El «nivel superior de ingesta aceptable» es de 2 g / día para adultos. Las personas reciben dosis mucho más altas en entornos clínicos sin tolerar los efectos secundarios aparentes, pero debe evitar la megaposis sin supervisión médica. [36].

Traer

La vitamina C es un antioxidante vital que protege el sistema respiratorio de las infecciones virales, el humo del cigarrillo y otros factores estresantes. La suplementación puede reducir la gravedad y la duración de diversas afecciones respiratorias, aunque los efectos sobre la prevención son menos concluyentes.
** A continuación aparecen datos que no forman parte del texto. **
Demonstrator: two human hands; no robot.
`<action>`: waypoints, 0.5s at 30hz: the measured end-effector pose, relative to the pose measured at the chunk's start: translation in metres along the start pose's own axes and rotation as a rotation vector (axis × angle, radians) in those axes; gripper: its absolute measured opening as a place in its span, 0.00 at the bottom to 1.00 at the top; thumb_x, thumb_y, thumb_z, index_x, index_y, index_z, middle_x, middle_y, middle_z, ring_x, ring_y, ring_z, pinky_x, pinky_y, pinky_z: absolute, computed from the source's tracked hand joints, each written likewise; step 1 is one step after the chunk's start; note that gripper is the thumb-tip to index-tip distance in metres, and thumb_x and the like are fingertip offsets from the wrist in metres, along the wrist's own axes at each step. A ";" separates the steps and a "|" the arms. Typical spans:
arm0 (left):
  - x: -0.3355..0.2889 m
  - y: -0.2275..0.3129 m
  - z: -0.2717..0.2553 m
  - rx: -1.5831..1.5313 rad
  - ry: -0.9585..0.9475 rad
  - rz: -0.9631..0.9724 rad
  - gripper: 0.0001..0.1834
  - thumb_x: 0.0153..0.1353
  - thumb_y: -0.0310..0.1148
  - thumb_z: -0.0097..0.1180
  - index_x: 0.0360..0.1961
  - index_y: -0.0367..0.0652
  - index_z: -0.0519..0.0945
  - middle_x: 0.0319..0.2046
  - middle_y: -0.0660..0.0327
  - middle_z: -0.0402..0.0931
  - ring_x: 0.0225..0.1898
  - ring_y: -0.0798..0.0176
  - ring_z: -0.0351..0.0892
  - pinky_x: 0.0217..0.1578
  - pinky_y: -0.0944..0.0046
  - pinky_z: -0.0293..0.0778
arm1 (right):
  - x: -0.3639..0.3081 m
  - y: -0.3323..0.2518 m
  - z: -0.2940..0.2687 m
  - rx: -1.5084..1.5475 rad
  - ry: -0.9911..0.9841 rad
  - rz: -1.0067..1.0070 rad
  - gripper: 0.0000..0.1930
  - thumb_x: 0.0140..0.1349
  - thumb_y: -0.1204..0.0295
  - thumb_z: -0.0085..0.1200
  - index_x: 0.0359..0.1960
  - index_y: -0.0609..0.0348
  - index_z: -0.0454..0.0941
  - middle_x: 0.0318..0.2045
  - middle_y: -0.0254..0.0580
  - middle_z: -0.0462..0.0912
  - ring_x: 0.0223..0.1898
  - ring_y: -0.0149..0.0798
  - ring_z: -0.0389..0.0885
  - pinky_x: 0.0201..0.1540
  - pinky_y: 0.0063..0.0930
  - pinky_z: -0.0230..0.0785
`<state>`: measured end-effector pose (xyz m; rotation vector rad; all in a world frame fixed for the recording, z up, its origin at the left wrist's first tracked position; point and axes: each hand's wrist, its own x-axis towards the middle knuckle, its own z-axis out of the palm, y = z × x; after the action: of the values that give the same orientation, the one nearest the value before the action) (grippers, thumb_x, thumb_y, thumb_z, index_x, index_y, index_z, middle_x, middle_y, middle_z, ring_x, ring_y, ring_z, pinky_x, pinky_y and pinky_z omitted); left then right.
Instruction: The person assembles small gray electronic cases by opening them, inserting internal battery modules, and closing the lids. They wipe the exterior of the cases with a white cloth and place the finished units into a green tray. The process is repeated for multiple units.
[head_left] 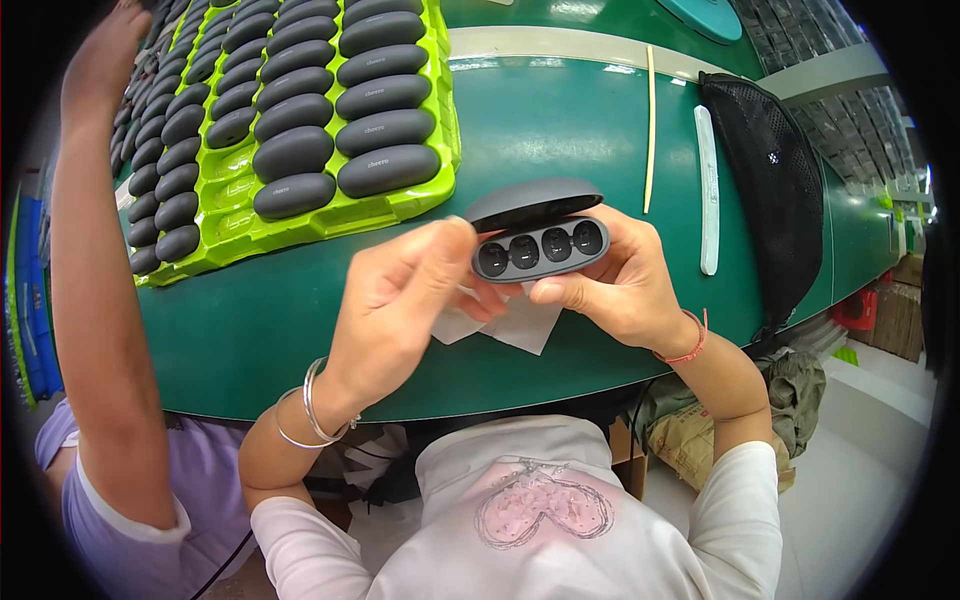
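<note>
"Where's the open case (541, 268)?"
"Just right of the tray (230, 190). Right hand (632, 285) grips it; left hand (392, 295) at its end, grip unclear."
"Writing?"
"Pale lettering (385, 163) on the tray's dark cases (294, 153)."

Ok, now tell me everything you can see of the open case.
The case is a rounded, elongated shell in dark grey, apparently matte plastic. Its lid stands raised along the far side. Four dark, glossy round wells sit in a row across a grey face. It is held above the green table, open side toward the wearer. The right hand grips its right end; the left hand is at its left end.
</note>
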<state>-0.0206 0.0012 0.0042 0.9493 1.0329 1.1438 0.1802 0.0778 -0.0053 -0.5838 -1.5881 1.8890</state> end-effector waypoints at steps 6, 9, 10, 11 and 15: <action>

La vitamina C puede ayudar a prevenir y tratar la neumonía, una complicación común de la infección por COVID-19 (2019-nCoV). Sin embargo, ningún estudio ha examinado los efectos de este virus en particular, por lo que es demasiado pronto para sacar conclusiones.

No hay evidencia suficiente para recomendar un suplemento de vitamina C para prevenir o tratar la infección por COVID-19. Si bien los investigadores trabajan para identificar posibles tratamientos, las mejores medidas de protección que puede tomar son el alargamiento social, lavarse las manos y no tocarse la cara.